Even for a physicist, this is bad: Larry Moran, in preparation for the appropriate dose of ridicule that this situation deserves, quotes physicist and pop-science author Paul Davies:
Another physical object with enormous longevity is DNA. Our bodies contain some genes that have remained little changed in 100 million years. An alien expedition to Earth might have used biotechnology to assist with mineral processing, agriculture or environmental projects. If they modified the genomes of some terrestrial organisms for this purpose, or created their own micro-organisms from scratch, the legacy of this tampering might endure to this day, hidden in the biological record. Which leads to an even more radical proposal. Life on Earth stores genetic information in DNA. A lot of DNA seems to be junk, however. If aliens, or their robotic surrogates, long ago wanted to leave us a message, they need not have used radio waves. They could have uploaded the data into the junk DNA of terrestrial organisms. It would be the modern equivalent of a message in a bottle, with the message being encoded digitally in nucleic acid and the bottle being a living, replicating cell. (It is possible—scientists today have successfully implanted messages of as many as 100 words into the genome of bacteria.) A systematic search for gerrymandered genomes would be relatively cheap and simple. Incredibly, a handful of (unsuccessful) computer searches have already been made for the tell-tale signs of an alien greeting.

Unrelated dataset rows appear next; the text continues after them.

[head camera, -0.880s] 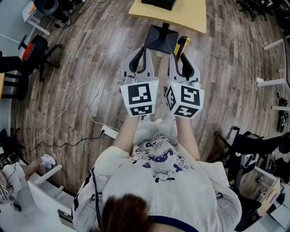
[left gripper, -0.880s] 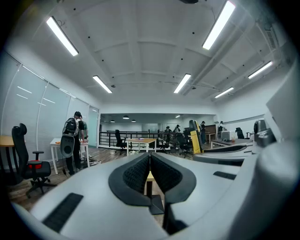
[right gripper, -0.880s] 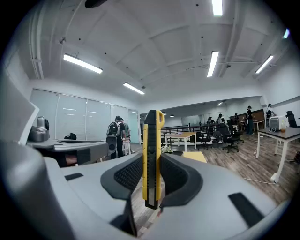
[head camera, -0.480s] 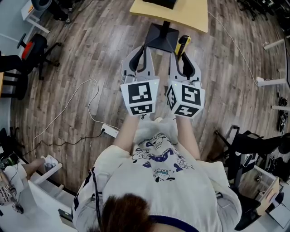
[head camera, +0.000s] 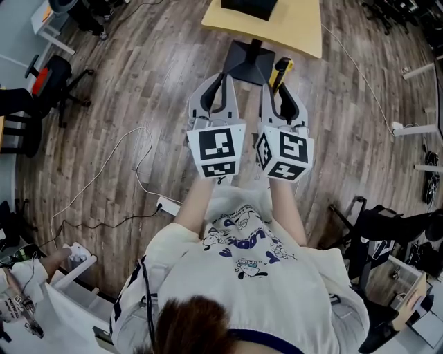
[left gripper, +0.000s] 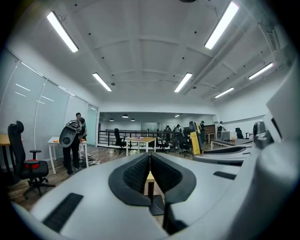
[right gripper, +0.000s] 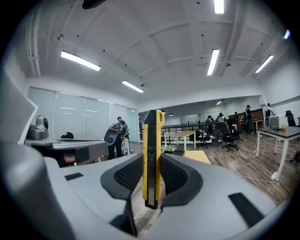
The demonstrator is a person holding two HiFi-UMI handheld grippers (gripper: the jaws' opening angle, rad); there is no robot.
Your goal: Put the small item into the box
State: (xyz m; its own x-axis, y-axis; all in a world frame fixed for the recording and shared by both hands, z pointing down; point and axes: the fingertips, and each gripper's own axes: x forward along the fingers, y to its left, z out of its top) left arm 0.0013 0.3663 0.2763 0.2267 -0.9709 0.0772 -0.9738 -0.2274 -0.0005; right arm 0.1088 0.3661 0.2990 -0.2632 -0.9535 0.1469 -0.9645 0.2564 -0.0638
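Note:
A yellow and black utility knife [right gripper: 152, 154] stands upright between the pads of my right gripper [right gripper: 152, 176], which is shut on it. From the head view, its yellow end [head camera: 280, 68] sticks out past the right gripper [head camera: 281, 86]. My left gripper [head camera: 216, 81] is held beside it, level with it. Its jaws [left gripper: 149, 161] are shut with nothing in them. Both grippers hang above the wooden floor, short of a light wooden table [head camera: 297, 31]. A dark object [head camera: 249, 7] sits on that table at the top edge; I cannot tell what it is.
The table's black foot [head camera: 248, 62] stands just ahead of the grippers. A white power strip [head camera: 166, 204] and its cable lie on the floor to the left. Office chairs [head camera: 52, 76] stand at left and a dark chair [head camera: 387, 221] at right. A person [left gripper: 74, 140] stands far off.
The table and its foot have slid a little lower in the head view, nearer to me. Both grippers keep their side-by-side pose and the knife stays gripped.

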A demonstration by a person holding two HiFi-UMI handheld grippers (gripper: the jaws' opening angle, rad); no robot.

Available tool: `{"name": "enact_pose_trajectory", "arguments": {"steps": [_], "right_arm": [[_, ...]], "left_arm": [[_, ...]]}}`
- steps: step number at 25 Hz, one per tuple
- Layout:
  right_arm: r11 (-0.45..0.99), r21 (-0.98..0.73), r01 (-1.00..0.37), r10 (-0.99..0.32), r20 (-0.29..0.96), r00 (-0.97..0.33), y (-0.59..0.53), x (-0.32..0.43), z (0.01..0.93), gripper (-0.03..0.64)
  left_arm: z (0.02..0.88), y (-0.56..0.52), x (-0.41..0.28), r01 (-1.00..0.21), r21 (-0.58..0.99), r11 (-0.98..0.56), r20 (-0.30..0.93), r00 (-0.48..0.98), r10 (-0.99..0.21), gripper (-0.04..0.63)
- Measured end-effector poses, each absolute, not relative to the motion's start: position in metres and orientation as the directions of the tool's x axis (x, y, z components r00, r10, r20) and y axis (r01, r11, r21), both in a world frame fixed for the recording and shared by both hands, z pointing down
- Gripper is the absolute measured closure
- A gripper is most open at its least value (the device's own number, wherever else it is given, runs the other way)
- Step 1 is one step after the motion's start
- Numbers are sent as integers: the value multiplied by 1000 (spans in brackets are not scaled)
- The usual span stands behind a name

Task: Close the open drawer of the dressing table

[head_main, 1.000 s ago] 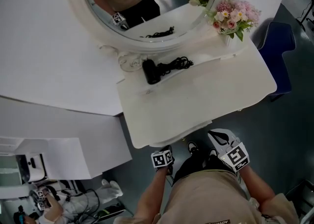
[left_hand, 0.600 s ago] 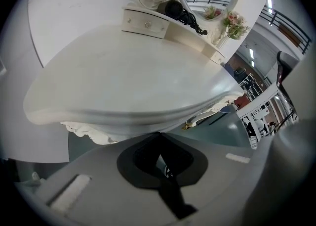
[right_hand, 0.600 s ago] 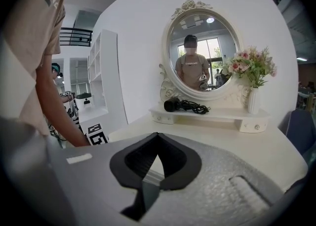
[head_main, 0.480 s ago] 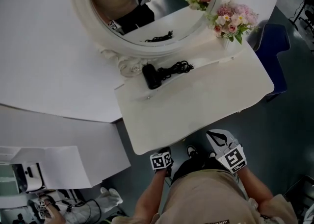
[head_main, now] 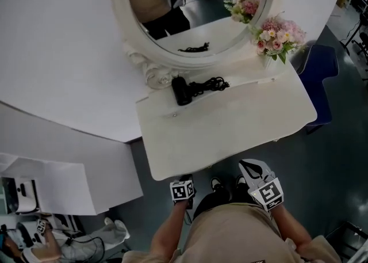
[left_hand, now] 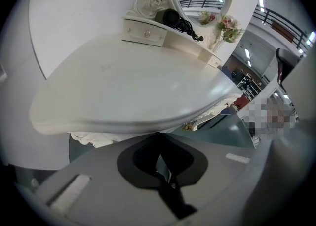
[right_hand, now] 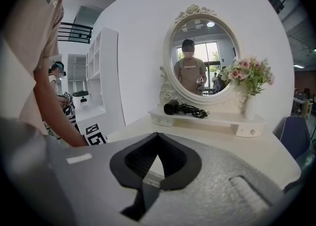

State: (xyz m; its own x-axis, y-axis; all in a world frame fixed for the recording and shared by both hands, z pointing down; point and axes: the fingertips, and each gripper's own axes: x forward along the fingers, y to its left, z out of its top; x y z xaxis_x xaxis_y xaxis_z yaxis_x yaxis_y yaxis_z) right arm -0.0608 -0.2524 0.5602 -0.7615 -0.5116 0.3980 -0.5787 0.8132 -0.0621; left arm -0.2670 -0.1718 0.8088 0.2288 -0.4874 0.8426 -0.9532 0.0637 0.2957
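**Item: table (head_main: 230, 124), white, with round mirror (head_main: 201, 14).**

- **On the rear shelf:** hair dryer (head_main: 181, 90) with coiled cord; flowers (head_main: 279, 36) in a vase at the right end. The main top is bare.
- **Drawer (left_hand: 210, 117):** sits under the front edge of the top. It shows only in the left gripper view, as a carved white front with a brass handle (left_hand: 189, 126). In the head view nothing juts out past the front edge.
- **Left gripper (head_main: 184, 187):** low, just in front of the table edge and below the level of the top, pointing toward the drawer front. Its jaws are together and grip nothing. It is not touching the drawer, as far as its own view shows.
- **Right gripper (head_main: 259, 178):** just beside the front edge, held above the level of the top (its camera looks across the top to the mirror). Its jaws are together and empty.
- **Progress, as a judgement:** the drawer front appears tucked beneath the top, so the closing looks done or very nearly done. No view shows the seam between the front and the frame, so I cannot tell whether it is fully home.
- **What may remain:** at most a last press on the front, then drawing both grippers clear.
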Motion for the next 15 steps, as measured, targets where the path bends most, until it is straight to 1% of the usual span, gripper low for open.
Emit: {"name": "enact_pose_trajectory", "arguments": {"steps": [5,9,15], "right_arm": [[830,-55,-555,-491,397,-775,-258,-41,556,614],[845,-62,-532,-467,403,-787,-258,-27,553,614],[865,-12,-501,-457,392,-799,-279,-19,544,614]], "left_arm": [[780,-169,-253,-954,286,87,815,195,-546,578],[741,-163,-244,-960,260,107,781,144,-608,577],[667,-192,-227,-959,279,47,676,161,-719,577]]}}
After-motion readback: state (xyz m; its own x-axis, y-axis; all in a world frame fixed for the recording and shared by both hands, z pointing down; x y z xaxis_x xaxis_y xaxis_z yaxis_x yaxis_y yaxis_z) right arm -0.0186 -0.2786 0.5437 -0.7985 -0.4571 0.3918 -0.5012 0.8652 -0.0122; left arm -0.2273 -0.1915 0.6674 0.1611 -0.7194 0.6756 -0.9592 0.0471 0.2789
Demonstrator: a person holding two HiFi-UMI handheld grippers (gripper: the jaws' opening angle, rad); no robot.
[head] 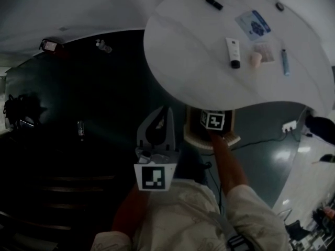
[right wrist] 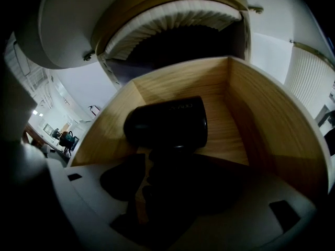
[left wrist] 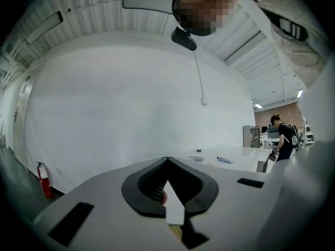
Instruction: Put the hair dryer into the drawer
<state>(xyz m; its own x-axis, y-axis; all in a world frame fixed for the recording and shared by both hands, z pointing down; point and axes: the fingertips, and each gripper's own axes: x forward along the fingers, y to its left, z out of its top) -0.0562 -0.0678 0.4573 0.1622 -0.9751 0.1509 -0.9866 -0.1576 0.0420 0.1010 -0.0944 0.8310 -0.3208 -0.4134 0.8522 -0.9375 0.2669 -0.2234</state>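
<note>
The black hair dryer (right wrist: 167, 122) lies with its barrel across the floor of an open wooden drawer (right wrist: 272, 119). Its handle runs back between the jaws of my right gripper (right wrist: 162, 156), which looks shut on it. In the head view the right gripper (head: 213, 120) reaches into that drawer (head: 230, 139) just under the edge of the round white table (head: 188, 51); its jaws are hidden there. My left gripper (head: 165, 113) hovers left of the drawer over the dark floor. Seen in its own view, the left gripper (left wrist: 167, 160) is shut and holds nothing.
On the tabletop lie a white tube (head: 233, 51), a blue pen (head: 285, 61), a printed card (head: 253, 24) and a small black object (head: 213, 3). A power strip (head: 289, 125) with its cable sits on the floor at right. A person (left wrist: 282, 135) stands far behind.
</note>
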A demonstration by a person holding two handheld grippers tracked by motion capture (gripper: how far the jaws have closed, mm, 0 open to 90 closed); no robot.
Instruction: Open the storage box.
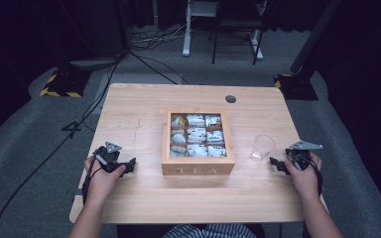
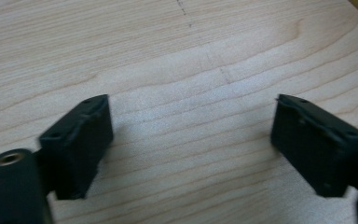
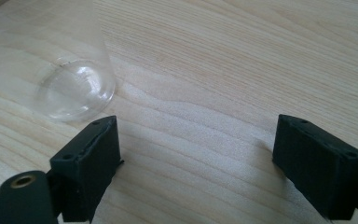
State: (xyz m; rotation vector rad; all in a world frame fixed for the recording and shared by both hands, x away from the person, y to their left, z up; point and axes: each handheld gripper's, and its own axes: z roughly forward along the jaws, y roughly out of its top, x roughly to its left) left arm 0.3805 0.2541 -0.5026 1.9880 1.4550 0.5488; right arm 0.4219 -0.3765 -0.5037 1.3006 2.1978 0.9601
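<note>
A wooden tea box (image 1: 198,169) of sachets sits mid-table (image 1: 144,198), with a clear cup (image 1: 262,148) just to its right. The left gripper (image 1: 124,166) rests left of the box, jaws wide and empty. The right gripper (image 1: 277,163) sits just right of the cup, jaws also wide with nothing between them.

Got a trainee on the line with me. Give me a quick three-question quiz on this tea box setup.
1. True or false: the left gripper is shut on a tea bag.
2. Which gripper is nearer the clear cup: A) left, B) right?
3. What word is printed on the front of the wooden box?

Key:
1. False. Its jaws stand open over the bare table.
2. B. The cup stands upright just ahead of the right gripper's jaws.
3. TEA.
</note>
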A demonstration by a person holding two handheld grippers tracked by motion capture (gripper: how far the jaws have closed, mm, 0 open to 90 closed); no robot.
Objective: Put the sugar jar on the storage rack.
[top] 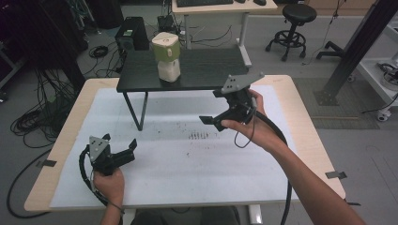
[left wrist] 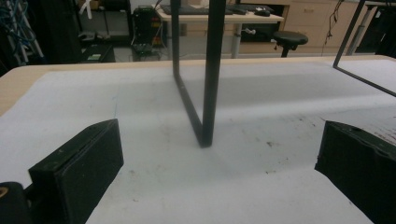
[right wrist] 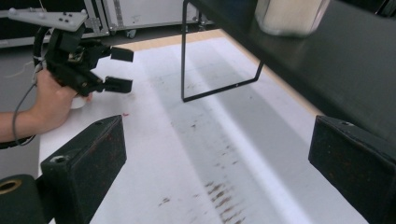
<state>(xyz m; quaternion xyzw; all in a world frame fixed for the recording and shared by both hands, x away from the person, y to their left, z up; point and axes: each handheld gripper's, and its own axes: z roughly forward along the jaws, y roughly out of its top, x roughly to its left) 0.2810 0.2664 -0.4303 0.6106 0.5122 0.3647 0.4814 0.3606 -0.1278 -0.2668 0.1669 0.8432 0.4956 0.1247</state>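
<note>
High view: The bench carries a white mat with dark smudges near its middle. A small black stand sits at the far part of the mat. On the stand rests a cream and green container, upright, toward the stand's left half. The left gripper is held low over the mat, near and left of the stand's front leg, jaws spread and empty. The right gripper is held above the mat, just in front of the stand's right end, jaws spread and empty. A stool stands on the floor beyond the stand.

Left gripper view: The two jaws stand wide apart with nothing between them. The stand's leg rises from the mat straight ahead, between the jaws and well apart from them.

Right gripper view: The jaws are wide apart and empty. The stand's top crosses the upper right, with the container's base on it, blurred. The left gripper shows left of the stand's leg, jaws parted, held in a hand.
</note>
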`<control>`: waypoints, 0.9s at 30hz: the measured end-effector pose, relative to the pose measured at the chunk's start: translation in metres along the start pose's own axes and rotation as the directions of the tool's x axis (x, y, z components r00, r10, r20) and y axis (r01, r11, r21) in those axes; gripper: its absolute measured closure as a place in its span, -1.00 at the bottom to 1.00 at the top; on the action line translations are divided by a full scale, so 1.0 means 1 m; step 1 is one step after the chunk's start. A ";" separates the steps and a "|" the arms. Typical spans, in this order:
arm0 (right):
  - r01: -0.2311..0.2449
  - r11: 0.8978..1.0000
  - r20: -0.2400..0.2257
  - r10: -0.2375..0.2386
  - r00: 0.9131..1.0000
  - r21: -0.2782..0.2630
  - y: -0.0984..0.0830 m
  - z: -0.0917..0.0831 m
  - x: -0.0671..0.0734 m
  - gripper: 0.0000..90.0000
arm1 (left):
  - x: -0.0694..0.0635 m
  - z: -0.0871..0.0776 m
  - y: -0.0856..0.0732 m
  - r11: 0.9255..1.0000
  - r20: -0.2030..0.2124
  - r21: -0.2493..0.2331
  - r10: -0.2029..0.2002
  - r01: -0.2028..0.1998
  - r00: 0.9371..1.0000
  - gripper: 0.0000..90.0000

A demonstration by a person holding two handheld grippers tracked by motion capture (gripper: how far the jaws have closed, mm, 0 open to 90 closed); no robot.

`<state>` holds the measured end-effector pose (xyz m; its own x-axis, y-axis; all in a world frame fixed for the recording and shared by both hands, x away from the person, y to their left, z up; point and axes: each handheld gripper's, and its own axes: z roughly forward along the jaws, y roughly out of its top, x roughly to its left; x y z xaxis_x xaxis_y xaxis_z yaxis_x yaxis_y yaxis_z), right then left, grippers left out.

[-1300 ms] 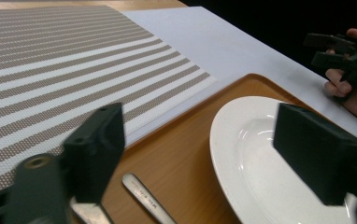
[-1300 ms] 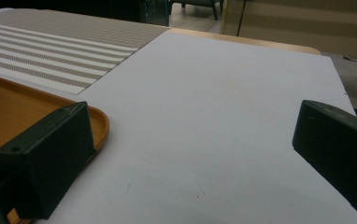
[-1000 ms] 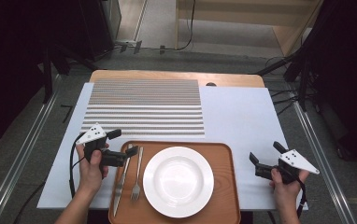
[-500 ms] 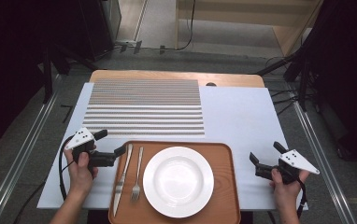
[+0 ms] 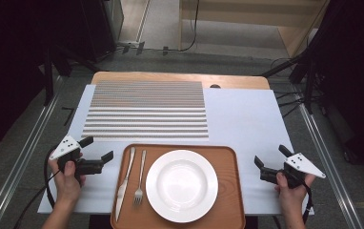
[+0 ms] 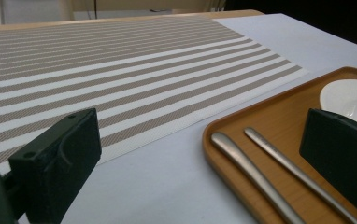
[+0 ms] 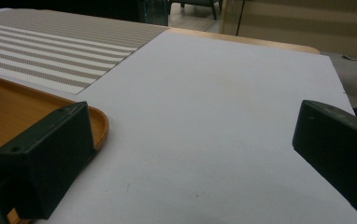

(Yes, that's me you're now hearing, banging my head against the desk.) Larry uses this opportunity to pose the obvious question, for his molecular evolution students and everyone else:
Assume that the aliens inserted a 1000 bp message in the same place in the genomes of every member of our ancestral population from five million years ago... If you were to sequence that very same region of your own genome what would the message look like today?
(Go leave your answer in the comments over at Sandwalk.) Anyone who has the slightest comprehension of natural selection ought to see that the most implausible part of Paul Davies scenario is not the bit about aliens engineering the DNA of terrestrial organisms. From the context of the full article (go to Sandwalk for the link), it's not clear how seriously Davies takes this. I'm really, really, really hoping that this does not reflect the biological understanding of a public scientific figure, but I'm afraid it does.